While he makes for a good highlight reel, Josh Smith has also underwhelmed since he came to Detroit. At the end of his tenure in Atlanta, Smith was playing some of the best basketball of his career, and many felt he had been an All-Star snub. Now, Smith’s field goal percentage is the worst it’s ever been as is his free throw percentage has taken a dip to 48-percent. Classic J-Smoove was on full display in his last outing, but despite a solid game, he left much to be desired on a launched three-pointer with the Pistons down two with five seconds left. As you might imagine, the 28-percent three-pointer shooter was well off the mark.
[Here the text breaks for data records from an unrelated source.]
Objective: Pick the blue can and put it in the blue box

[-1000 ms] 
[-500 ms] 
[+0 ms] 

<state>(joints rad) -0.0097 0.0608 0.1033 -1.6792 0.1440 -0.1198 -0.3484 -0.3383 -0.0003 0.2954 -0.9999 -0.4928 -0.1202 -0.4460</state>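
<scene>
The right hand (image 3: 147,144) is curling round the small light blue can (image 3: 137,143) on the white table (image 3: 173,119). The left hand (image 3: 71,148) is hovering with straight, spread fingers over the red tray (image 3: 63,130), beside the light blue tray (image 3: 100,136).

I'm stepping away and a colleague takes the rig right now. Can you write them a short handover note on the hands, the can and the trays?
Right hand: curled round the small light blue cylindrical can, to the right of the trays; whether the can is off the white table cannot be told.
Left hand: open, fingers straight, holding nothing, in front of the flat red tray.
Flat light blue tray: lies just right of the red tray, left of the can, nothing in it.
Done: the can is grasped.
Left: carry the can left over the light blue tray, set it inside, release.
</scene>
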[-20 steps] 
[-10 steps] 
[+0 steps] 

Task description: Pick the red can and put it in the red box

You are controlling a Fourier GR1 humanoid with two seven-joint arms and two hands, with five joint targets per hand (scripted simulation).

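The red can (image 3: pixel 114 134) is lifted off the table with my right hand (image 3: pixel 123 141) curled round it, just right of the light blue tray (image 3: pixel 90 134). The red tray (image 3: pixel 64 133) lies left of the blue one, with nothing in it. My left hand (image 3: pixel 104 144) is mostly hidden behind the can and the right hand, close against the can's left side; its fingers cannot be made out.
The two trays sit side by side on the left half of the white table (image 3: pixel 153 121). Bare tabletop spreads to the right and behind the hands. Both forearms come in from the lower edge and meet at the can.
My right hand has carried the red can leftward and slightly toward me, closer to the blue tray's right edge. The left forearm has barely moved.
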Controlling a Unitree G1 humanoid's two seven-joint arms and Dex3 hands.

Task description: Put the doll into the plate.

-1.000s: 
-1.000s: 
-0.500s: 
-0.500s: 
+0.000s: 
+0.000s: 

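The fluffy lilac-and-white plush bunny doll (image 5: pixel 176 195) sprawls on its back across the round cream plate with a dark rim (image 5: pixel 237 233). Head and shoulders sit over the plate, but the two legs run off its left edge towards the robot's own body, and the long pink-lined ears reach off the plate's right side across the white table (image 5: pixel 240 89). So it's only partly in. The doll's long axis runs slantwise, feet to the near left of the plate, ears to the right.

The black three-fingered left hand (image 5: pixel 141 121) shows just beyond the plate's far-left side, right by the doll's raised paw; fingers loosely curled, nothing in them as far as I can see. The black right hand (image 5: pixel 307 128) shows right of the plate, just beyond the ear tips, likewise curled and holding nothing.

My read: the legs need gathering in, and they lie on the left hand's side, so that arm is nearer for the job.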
To go along with this disastrous duo is second-year man Kentavious Caldwell-Pope who, despite some flashes, also shoots the ball 12 times a game at 37-percent: yet another major reason why the Pistons shoot a league worst .407 from the field. To add to the shooting woes, the Pistons find themselves in the bottom third of made free throws despite shooting the 13th-most free throws in the league. I could go on and on about the train wreck of a show that’s put on at the Palace of Auburn Hills, but you get the point. The Pistons problems stem not from a lack of chemistry, but from a lack of talent as well.
But not all hope is lost just yet. While the Pistons likely won’t leap up in the standings when led by two underwhelming players (good Robins, horrible Batmans) there is some life on this roster. Stan Van Gundy is still a very good coach who has proven he can win, not to mention the young talent on this team. Despite some of his struggles, Caldwell-Pope has been thrust into a new role every game, some of which has excelled in, others where he has not. Andre Drummond is averaging a double-double with just shy of two blocks per game, and Greg Monroe is averaging nearly a double-double as well.
The Pistons are in a tough spot, especially with Jennings and Smith still with one and two years in their respective contracts. Neither are bad players– many teams would gladly take them– but they aren’t stars or leaders, especially not together. With some young talent developing fast and what will likely be a high pick in next year’s draft, it’s time for the Pistons to start fresh. Moves and trades fail all the time, but teams need to be smart enough to realize they failed. Hopefully the Pistons, see that sooner rather than later.